#### Supplied records
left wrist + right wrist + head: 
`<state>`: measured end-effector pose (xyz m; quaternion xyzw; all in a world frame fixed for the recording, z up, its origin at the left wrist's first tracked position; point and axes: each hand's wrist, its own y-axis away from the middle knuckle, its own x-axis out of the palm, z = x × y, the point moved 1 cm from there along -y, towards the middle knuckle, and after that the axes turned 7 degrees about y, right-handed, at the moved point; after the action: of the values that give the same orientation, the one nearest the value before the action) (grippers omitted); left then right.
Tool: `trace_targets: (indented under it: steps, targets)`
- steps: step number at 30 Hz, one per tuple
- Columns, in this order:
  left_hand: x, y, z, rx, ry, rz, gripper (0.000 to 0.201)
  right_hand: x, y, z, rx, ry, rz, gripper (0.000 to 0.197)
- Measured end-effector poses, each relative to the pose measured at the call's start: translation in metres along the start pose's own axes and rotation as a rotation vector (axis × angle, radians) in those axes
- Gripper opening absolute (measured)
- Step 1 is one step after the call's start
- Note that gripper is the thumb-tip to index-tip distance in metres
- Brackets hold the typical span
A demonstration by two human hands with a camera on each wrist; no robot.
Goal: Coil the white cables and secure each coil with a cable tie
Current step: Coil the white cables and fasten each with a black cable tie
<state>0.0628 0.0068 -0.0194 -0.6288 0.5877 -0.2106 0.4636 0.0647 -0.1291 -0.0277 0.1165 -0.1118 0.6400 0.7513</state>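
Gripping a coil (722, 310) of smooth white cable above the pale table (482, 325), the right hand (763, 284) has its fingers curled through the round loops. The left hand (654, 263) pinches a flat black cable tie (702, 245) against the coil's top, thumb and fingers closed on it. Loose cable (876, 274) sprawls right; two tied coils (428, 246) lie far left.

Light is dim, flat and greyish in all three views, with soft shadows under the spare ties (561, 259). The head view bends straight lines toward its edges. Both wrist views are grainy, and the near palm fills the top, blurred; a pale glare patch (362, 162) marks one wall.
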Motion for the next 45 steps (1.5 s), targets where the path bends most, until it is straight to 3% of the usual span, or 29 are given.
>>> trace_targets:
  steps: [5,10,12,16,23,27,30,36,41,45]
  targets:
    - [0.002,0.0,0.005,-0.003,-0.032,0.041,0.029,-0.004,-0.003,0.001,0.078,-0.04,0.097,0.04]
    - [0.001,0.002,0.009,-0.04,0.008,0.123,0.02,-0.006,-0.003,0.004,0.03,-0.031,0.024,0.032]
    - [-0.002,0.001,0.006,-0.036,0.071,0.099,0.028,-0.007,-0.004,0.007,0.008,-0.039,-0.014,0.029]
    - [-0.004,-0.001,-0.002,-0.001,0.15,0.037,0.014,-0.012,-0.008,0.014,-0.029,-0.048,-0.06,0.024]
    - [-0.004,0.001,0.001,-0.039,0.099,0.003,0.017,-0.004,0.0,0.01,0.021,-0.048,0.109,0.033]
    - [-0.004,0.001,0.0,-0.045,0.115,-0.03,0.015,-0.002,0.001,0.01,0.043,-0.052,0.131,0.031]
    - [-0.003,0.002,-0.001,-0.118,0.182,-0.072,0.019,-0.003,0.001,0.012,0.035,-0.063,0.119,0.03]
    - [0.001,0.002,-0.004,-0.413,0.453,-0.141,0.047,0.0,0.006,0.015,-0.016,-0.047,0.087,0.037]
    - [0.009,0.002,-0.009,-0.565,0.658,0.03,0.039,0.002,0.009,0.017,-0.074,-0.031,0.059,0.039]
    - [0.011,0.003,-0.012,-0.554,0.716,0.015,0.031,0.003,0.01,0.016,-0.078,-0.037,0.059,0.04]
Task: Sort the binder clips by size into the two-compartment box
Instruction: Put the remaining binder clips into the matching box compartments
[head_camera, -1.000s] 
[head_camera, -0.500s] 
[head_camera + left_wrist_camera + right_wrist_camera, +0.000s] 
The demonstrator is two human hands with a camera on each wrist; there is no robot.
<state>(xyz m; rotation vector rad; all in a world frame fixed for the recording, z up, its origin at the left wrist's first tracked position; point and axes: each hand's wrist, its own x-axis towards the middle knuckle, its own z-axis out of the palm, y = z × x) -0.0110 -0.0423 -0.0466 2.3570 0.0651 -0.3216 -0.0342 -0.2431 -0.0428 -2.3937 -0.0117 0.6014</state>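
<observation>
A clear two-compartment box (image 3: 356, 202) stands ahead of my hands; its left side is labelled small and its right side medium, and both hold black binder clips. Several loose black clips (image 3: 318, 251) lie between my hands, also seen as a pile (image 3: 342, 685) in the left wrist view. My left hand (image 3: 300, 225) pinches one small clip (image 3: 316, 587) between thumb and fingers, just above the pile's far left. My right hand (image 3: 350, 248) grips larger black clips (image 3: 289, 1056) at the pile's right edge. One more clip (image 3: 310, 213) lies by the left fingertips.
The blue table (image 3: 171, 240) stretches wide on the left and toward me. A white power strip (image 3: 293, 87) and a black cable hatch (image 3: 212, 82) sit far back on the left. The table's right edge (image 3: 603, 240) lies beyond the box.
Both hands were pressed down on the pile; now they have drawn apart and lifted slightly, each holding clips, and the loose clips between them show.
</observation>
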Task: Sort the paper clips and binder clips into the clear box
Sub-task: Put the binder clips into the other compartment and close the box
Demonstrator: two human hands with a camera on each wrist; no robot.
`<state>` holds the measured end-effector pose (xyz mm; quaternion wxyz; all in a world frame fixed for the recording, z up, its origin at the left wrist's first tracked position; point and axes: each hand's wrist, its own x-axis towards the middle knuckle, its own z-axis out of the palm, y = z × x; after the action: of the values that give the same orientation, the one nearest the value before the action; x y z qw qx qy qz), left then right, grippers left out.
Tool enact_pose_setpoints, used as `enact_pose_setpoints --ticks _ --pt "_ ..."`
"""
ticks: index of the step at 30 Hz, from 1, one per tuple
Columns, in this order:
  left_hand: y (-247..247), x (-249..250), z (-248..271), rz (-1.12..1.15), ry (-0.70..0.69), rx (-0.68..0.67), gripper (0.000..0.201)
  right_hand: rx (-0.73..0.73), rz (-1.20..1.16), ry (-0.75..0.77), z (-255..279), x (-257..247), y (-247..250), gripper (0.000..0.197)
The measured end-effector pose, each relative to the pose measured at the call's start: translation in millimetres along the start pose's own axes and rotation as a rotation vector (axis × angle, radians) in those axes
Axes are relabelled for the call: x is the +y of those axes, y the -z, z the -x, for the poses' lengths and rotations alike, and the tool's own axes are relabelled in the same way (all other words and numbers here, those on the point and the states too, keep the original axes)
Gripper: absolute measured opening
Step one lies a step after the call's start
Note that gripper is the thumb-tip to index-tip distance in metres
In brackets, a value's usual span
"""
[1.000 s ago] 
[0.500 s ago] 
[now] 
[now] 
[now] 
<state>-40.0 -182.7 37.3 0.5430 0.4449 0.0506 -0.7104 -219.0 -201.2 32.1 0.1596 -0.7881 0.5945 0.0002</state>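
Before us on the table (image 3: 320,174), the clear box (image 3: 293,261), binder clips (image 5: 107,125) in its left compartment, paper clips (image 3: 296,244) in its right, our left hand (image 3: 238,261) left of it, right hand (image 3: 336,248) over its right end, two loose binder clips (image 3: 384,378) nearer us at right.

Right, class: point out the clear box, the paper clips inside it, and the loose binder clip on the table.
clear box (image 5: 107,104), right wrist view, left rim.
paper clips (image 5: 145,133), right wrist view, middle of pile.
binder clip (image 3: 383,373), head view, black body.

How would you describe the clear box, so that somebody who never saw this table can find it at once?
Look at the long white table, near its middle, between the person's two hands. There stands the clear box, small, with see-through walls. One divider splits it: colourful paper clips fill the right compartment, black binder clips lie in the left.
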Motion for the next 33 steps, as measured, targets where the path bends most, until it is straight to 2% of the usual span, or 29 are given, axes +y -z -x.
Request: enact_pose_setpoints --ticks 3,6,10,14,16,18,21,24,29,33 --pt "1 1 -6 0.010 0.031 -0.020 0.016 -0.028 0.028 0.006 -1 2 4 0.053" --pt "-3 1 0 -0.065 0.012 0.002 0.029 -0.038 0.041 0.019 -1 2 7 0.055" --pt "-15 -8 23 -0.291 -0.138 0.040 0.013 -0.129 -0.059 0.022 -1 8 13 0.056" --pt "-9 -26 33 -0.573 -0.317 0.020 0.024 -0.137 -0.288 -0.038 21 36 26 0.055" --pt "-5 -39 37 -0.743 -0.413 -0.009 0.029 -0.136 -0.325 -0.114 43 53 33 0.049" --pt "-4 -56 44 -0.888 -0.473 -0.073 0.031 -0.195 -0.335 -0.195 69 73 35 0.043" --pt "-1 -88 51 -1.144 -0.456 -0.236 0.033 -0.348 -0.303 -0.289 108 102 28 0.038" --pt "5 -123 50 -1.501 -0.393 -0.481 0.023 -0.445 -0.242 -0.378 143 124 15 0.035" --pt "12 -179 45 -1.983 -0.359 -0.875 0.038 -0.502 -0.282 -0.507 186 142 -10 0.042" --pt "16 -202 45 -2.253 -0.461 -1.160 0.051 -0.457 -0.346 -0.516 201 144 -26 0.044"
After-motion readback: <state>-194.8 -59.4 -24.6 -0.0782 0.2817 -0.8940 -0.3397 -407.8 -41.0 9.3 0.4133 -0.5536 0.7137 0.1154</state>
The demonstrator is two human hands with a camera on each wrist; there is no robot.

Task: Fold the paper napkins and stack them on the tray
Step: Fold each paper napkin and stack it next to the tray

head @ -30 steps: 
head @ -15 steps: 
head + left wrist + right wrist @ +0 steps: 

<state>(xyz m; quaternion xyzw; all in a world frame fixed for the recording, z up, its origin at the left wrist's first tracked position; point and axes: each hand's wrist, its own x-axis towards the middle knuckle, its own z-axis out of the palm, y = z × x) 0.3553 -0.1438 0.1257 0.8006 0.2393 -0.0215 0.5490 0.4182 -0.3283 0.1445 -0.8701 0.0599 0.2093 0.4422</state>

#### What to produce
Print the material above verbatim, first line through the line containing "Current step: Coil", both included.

#### Answer section
left wrist + right wrist + head: 
`<state>`: measured end-effector pose (xyz m; quaternion xyzw; all in a world frame fixed for the recording, z up, its origin at the left wrist's first tracked position; point and axes: each hand's wrist, its own y-axis away from the middle knuckle, its own x-axis out of the palm, z = x × y, the point moved 1 cm from there along -y, towards the middle knuckle, and after that the axes turned 7 degrees about y, right-handed, at the moved point; after the action: of the values that give the same orientation, the one nearest the value before the action) (grippers omitted); left then right.
Tool: `trace_targets: (indented under it: steps, targets)`
- steps: step number at 30 Hz, one per tuple
- Columns, in this order:
  left_hand: x, y, z, rx, ry, rz, gripper (0.000 to 0.201)
  right_hand: x, y, z, rx, ry, rz, gripper (0.000 to 0.197)
- Measured end-effector poses, each relative to the pose measured at the call's start: translation in metres along the start pose's own axes and rotation as a rotation vector (axis × angle, radians) in those axes
- Gripper opening absolute (measured)
- Step 1 is one step after the call's start
- Note that gripper is the thumb-tip to index-tip distance in metres
- Brackets hold the typical span
A demonstration by two human hands with a camera on each wrist; no robot.
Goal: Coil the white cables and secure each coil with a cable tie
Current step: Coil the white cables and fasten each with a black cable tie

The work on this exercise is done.